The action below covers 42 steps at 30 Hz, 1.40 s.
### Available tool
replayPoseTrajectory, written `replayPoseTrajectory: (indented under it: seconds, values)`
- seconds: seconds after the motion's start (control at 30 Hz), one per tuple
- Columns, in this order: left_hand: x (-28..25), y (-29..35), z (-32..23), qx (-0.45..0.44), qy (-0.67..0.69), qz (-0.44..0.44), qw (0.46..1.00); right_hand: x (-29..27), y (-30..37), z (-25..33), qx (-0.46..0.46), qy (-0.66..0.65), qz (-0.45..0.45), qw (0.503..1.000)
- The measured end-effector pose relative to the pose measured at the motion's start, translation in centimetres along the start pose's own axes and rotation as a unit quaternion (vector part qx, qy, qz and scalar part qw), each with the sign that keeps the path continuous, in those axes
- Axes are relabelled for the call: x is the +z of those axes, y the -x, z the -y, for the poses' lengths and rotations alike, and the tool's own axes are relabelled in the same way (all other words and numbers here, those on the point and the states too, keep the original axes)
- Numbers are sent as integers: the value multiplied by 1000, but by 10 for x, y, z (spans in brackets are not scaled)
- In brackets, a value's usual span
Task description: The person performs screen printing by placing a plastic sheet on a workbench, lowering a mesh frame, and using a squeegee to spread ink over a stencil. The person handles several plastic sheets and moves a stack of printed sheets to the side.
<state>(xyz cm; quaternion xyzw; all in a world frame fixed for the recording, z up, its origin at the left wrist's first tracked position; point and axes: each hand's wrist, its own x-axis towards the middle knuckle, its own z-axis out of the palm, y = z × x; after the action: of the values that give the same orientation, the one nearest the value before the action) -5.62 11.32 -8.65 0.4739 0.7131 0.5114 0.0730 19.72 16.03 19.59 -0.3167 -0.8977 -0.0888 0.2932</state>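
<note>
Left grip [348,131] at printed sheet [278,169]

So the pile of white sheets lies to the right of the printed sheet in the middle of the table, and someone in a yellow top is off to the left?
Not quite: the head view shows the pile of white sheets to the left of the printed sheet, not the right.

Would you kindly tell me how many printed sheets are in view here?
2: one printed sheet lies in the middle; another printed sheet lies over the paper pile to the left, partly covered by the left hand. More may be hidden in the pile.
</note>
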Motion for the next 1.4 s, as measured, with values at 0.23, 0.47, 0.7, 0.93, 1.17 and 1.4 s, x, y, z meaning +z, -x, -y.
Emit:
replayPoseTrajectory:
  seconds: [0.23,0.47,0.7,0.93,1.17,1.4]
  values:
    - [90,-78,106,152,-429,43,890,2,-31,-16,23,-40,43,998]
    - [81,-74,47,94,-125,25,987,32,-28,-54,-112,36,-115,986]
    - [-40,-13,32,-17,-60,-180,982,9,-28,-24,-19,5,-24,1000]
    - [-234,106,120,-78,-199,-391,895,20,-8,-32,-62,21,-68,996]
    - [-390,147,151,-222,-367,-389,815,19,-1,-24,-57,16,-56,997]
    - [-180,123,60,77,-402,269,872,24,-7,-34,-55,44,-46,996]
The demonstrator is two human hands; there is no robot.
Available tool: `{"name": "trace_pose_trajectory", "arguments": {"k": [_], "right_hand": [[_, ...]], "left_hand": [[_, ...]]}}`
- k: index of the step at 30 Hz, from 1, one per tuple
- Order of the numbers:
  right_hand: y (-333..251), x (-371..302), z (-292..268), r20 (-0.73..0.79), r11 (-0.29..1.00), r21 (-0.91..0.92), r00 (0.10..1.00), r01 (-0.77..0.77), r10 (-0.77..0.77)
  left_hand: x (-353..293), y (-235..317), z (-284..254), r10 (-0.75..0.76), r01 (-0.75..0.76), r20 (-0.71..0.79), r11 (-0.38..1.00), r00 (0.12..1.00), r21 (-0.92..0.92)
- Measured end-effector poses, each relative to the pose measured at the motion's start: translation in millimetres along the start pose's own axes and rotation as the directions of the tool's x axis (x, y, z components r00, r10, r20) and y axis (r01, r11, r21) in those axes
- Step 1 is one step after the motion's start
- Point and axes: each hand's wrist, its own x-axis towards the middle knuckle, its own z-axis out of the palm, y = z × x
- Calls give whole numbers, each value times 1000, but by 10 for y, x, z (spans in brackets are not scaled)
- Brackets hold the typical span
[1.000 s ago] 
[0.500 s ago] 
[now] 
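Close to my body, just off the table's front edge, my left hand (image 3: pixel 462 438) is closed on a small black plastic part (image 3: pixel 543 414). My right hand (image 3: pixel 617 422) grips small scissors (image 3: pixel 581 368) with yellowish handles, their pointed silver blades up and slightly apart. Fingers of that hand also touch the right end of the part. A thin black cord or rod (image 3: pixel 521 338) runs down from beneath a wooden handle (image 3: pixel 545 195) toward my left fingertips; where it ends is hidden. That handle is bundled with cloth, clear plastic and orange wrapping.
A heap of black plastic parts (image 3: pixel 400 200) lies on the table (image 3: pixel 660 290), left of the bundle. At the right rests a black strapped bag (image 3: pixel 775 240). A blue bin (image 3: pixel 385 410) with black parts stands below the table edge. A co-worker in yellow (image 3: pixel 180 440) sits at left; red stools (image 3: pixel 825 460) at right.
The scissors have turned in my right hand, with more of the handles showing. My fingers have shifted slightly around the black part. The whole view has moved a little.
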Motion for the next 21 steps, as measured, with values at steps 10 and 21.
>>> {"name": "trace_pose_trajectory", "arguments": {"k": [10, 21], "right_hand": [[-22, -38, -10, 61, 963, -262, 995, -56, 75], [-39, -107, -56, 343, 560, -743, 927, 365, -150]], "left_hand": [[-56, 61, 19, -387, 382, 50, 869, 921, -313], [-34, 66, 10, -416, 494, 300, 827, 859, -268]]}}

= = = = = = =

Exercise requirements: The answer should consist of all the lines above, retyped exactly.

Response for this exercise:
The action below covers 42 steps at 30 Hz, 1.40 s.
### Available tool
replayPoseTrajectory, written `replayPoseTrajectory: (indented under it: seconds, values)`
- seconds: seconds after the motion's start (control at 30 Hz), one per tuple
- Columns, in this order: left_hand: x (-28..25), y (-29..35), z (-32..23), qx (-0.45..0.44), qy (-0.67..0.69), qz (-0.44..0.44), qw (0.46..1.00); right_hand: x (-29..27), y (-30..37), z (-25..33), qx (-0.46..0.46), qy (-0.66..0.65), qz (-0.45..0.45), qw (0.503..1.000)
- The measured end-effector pose relative to the pose measured at the motion's start, translation in centimetres along the start pose's own axes and rotation as a unit quaternion (vector part qx, qy, qz and scalar part qw), each with the sign that keeps the path continuous, in those axes
- Axes are relabelled for the call: x is the +z of those axes, y the -x, z the -y, for the poses' lengths and rotations alike, and the tool's own axes are relabelled in the same way (all other words and numbers here, those on the point and the states too, keep the original axes)
- Numbers are sent as integers: the value multiplied by 1000, but by 10 for x, y, z (spans in brackets are not scaled)
- In brackets, a value's usual span
Task description: The person performs screen printing by placing a plastic sheet on a workbench, lowering a mesh frame, and using a squeegee to spread ink over a stencil. The person handles several plastic sheets and moves a stack of printed sheets to the side.
<state>(xyz cm; quaternion xyzw; all in a world frame fixed for the recording, z up, its origin at the left wrist's first tracked position; point and axes: each hand's wrist, its own x-axis towards the middle knuckle, its own z-axis out of the palm, y = z × x; after the action: of the values that give the same orientation, the one nearest the value before the action) -5.62 11.32 -8.65 0.4739 0.7131 0.5114 0.0730 19.72 16.03 19.59 -0.3167 -0.8977 -0.0888 0.2932</state>
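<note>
Left grip [348,131] at printed sheet [278,169]

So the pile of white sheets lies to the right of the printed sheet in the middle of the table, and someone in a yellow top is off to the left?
Not quite: the head view shows the pile of white sheets to the left of the printed sheet, not the right.

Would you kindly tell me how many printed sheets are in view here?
2: one printed sheet lies in the middle; another printed sheet lies over the paper pile to the left, partly covered by the left hand. More may be hidden in the pile.
</note>
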Motion for the next 1.4 s, as measured, with values at 0.23, 0.47, 0.7, 0.93, 1.17 and 1.4 s, x, y, z meaning +z, -x, -y.
Emit:
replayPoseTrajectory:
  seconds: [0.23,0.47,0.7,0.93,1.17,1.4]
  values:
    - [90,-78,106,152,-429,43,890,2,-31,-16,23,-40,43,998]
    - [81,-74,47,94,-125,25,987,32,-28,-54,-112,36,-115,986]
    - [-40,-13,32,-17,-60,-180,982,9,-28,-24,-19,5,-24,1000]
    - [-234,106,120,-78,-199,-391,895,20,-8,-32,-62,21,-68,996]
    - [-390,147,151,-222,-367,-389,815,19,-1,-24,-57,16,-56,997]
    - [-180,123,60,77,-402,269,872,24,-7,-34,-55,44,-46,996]
The demonstrator is two human hands; there is no robot.
Available tool: `{"name": "trace_pose_trajectory", "arguments": {"k": [_], "right_hand": [[_, ...]], "left_hand": [[_, ...]]}}`
- k: index of the step at 30 Hz, from 1, one per tuple
- Order of the numbers:
  right_hand: y (-333..251), x (-371..302), z (-292..268), r20 (-0.73..0.79), r11 (-0.29..1.00), r21 (-0.91..0.92), r00 (0.10..1.00), r01 (-0.77..0.77), r10 (-0.77..0.77)
  left_hand: x (-353..293), y (-235..317), z (-284..254), r10 (-0.75..0.76), r01 (-0.75..0.76), r20 (-0.71..0.79), r11 (-0.38..1.00), r00 (0.12..1.00), r21 (-0.92..0.92)
- Measured end-effector poses, each relative to the pose measured at the motion's start: translation in millimetres along the start pose's own axes and rotation as the directions of the tool's x axis (x, y, z components r00, r10, r20) and y axis (r01, r11, r21) in those axes
- Step 1 is one step after the motion's start
- Point and axes: each hand's wrist, its own x-axis towards the middle knuckle, its own z-axis out of the palm, y = z × x
- Calls give whole numbers, each value times 1000, but by 10 for y, x, z (spans in brackets are not scaled)
- Brackets hold the typical span
[1.000 s ago] 
[0.500 s ago] 
[now] 
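Close to my body, just off the table's front edge, my left hand (image 3: pixel 462 438) is closed on a small black plastic part (image 3: pixel 543 414). My right hand (image 3: pixel 617 422) grips small scissors (image 3: pixel 581 368) with yellowish handles, their pointed silver blades up and slightly apart. Fingers of that hand also touch the right end of the part. A thin black cord or rod (image 3: pixel 521 338) runs down from beneath a wooden handle (image 3: pixel 545 195) toward my left fingertips; where it ends is hidden. That handle is bundled with cloth, clear plastic and orange wrapping.
A heap of black plastic parts (image 3: pixel 400 200) lies on the table (image 3: pixel 660 290), left of the bundle. At the right rests a black strapped bag (image 3: pixel 775 240). A blue bin (image 3: pixel 385 410) with black parts stands below the table edge. A co-worker in yellow (image 3: pixel 180 440) sits at left; red stools (image 3: pixel 825 460) at right.
The scissors have turned in my right hand, with more of the handles showing. My fingers have shifted slightly around the black part. The whole view has moved a little.
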Motion for the next 21 steps, as measured, with values at steps 10 and 21.
>>> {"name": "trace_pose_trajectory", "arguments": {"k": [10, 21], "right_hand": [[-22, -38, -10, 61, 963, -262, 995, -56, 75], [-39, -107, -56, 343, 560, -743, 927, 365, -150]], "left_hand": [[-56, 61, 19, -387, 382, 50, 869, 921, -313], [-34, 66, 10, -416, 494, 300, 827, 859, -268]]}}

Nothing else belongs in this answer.